***** DATA PROVIDED

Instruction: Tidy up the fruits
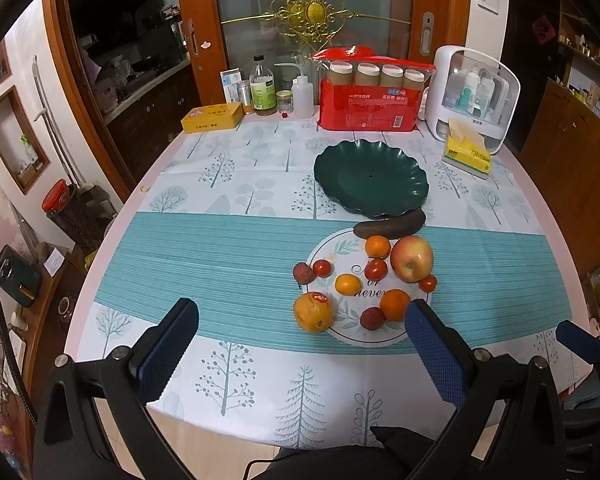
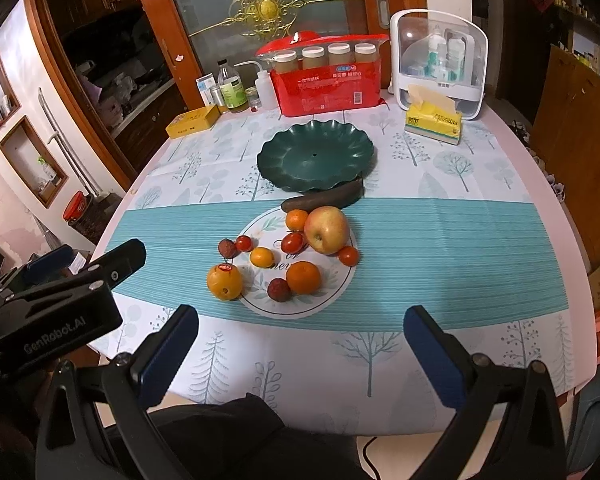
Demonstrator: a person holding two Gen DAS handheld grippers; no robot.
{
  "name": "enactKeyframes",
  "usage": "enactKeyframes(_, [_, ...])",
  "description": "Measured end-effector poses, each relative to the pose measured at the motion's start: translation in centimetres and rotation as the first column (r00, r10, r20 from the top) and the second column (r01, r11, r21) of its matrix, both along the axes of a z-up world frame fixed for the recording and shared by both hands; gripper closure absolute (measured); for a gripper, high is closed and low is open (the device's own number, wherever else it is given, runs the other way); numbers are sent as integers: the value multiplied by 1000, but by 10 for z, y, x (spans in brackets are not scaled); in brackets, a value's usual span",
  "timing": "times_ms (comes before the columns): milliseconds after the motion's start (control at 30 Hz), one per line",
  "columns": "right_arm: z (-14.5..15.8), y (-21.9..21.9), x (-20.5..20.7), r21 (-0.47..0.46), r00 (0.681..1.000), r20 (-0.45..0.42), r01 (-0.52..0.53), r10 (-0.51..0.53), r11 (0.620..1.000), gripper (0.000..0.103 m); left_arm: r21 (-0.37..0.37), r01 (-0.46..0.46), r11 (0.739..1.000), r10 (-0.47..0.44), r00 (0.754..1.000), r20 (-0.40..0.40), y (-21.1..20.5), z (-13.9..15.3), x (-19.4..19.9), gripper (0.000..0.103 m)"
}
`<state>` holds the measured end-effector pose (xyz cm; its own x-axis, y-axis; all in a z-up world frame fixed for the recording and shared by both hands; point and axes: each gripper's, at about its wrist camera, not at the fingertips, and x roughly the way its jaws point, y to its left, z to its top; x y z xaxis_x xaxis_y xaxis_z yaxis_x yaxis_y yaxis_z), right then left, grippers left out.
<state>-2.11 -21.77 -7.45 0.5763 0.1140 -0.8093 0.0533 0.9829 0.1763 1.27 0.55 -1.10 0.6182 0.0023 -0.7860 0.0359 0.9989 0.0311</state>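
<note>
The desk (image 2: 480, 240), under a tree-print cloth with a teal band, fills both views beyond the fingers. Farthest out from both pairs of fingers sits the dark green scalloped plate (image 2: 316, 158), bare, and it looks like the place the fruit belongs. A darkened banana (image 2: 328, 197) lies touching the plate's near rim.

Between the plate and the fingers the fruit is loose on a round white placemat (image 2: 300, 308). Largest is the apple (image 2: 326, 229), with a small mandarin (image 2: 297, 219) just beside it. Nearer the fingers are an orange (image 2: 303, 277) and, off the mat's left edge, a stickered yellow-orange fruit (image 2: 224, 281). Smaller still: a kumquat-like yellow fruit (image 2: 262, 257), two reddish lychees, and several cherry tomatoes.

The left gripper (image 1: 302, 332) hangs with its fingers spread wide and empty, the stickered fruit just ahead between them. The right gripper (image 2: 300, 336) is likewise spread and empty, set back over the desk's near edge, with the orange straight ahead.

Nothing is on the plate yet, so this reads as the first pick. To do it well, I would take the near fruit first, so no reach passes over the cluster. Come down with the fingers straddling the widest part of a round fruit and close gently, since these will roll. The apple leans against the small tomatoes, and lifting it carelessly could scatter them. The banana probably wants a grip across its middle.
</note>
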Motion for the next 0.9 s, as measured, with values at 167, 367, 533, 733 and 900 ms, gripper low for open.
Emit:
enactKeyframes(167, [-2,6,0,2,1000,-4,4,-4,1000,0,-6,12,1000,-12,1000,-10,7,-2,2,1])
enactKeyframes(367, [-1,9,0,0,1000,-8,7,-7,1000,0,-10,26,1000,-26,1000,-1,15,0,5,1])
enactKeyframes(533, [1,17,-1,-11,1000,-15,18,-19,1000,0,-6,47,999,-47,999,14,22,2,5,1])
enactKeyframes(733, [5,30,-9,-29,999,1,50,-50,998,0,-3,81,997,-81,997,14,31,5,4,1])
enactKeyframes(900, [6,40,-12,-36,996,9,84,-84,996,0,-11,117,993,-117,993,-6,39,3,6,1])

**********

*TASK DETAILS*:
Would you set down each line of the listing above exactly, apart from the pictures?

*EXERCISE ANSWER*:
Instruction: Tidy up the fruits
Demonstrator: a person holding two Gen DAS handheld grippers; no robot.
{
  "name": "enactKeyframes",
  "usage": "enactKeyframes(_, [_, ...])",
  "description": "Measured end-effector poses, each relative to the pose measured at the motion's start: translation in centimetres and rotation as the first column (r00, r10, r20 from the top) and the second column (r01, r11, r21) of its matrix, both along the axes of a z-up world frame fixed for the recording and shared by both hands; gripper closure absolute (measured); for a gripper, high is closed and low is open (the device's own number, wherever else it is given, runs the other way); numbers are sent as integers: the value multiplied by 1000, but by 10 for z, y, x (spans in brackets are not scaled); in brackets, a value's usual span",
  "timing": "times_ms (comes before the columns): milliseconds after the motion's start (control at 30 Hz), one per line",
  "columns": "right_arm: z (-14.5..15.8), y (-21.9..21.9), x (-20.5..20.7), r21 (-0.47..0.46), r00 (0.681..1.000), r20 (-0.45..0.42), r01 (-0.52..0.53), r10 (-0.51..0.53), r11 (0.620..1.000), gripper (0.000..0.103 m); left_arm: r21 (-0.37..0.37), r01 (-0.46..0.46), r11 (0.739..1.000), r10 (-0.47..0.44), r00 (0.754..1.000), r20 (-0.40..0.40), y (-21.1..20.5), z (-13.9..15.3), x (-19.4..19.9), gripper (0.000..0.103 m)"
}
`<state>` holds the measured end-effector pose (xyz cm; its own x-axis, y-axis; all in a z-up world frame fixed for the recording and shared by both hands; point and axes: each gripper's, at about its wrist camera, not at the fingertips, and x roughly the way its jaws point, y to its left, z to its top; x y z xaxis_x xaxis_y xaxis_z yaxis_x yaxis_y yaxis_z), right then left, grippers left out.
<state>-2.11 -21.77 -7.45 0.5763 0.1140 -0.8093 0.0533 0.9829 0.1763 1.27 0.55 -1.10 0.6182 0.0023 -0.7860 0.0359 0.9989 0.0311</state>
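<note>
The desk (image 2: 480, 240), under a tree-print cloth with a teal band, fills both views beyond the fingers. Farthest out from both pairs of fingers sits the dark green scalloped plate (image 2: 316, 158), bare, and it looks like the place the fruit belongs. A darkened banana (image 2: 328, 197) lies touching the plate's near rim.

Between the plate and the fingers the fruit is loose on a round white placemat (image 2: 300, 308). Largest is the apple (image 2: 326, 229), with a small mandarin (image 2: 297, 219) just beside it. Nearer the fingers are an orange (image 2: 303, 277) and, off the mat's left edge, a stickered yellow-orange fruit (image 2: 224, 281). Smaller still: a kumquat-like yellow fruit (image 2: 262, 257), two reddish lychees, and several cherry tomatoes.

The left gripper (image 1: 302, 332) hangs with its fingers spread wide and empty, the stickered fruit just ahead between them. The right gripper (image 2: 300, 336) is likewise spread and empty, set back over the desk's near edge, with the orange straight ahead.

Nothing is on the plate yet, so this reads as the first pick. To do it well, I would take the near fruit first, so no reach passes over the cluster. Come down with the fingers straddling the widest part of a round fruit and close gently, since these will roll. The apple leans against the small tomatoes, and lifting it carelessly could scatter them. The banana probably wants a grip across its middle.
</note>
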Motion for the next 0.9 s, as measured, with values at 167, 367, 533, 733 and 900 ms, gripper low for open.
Emit:
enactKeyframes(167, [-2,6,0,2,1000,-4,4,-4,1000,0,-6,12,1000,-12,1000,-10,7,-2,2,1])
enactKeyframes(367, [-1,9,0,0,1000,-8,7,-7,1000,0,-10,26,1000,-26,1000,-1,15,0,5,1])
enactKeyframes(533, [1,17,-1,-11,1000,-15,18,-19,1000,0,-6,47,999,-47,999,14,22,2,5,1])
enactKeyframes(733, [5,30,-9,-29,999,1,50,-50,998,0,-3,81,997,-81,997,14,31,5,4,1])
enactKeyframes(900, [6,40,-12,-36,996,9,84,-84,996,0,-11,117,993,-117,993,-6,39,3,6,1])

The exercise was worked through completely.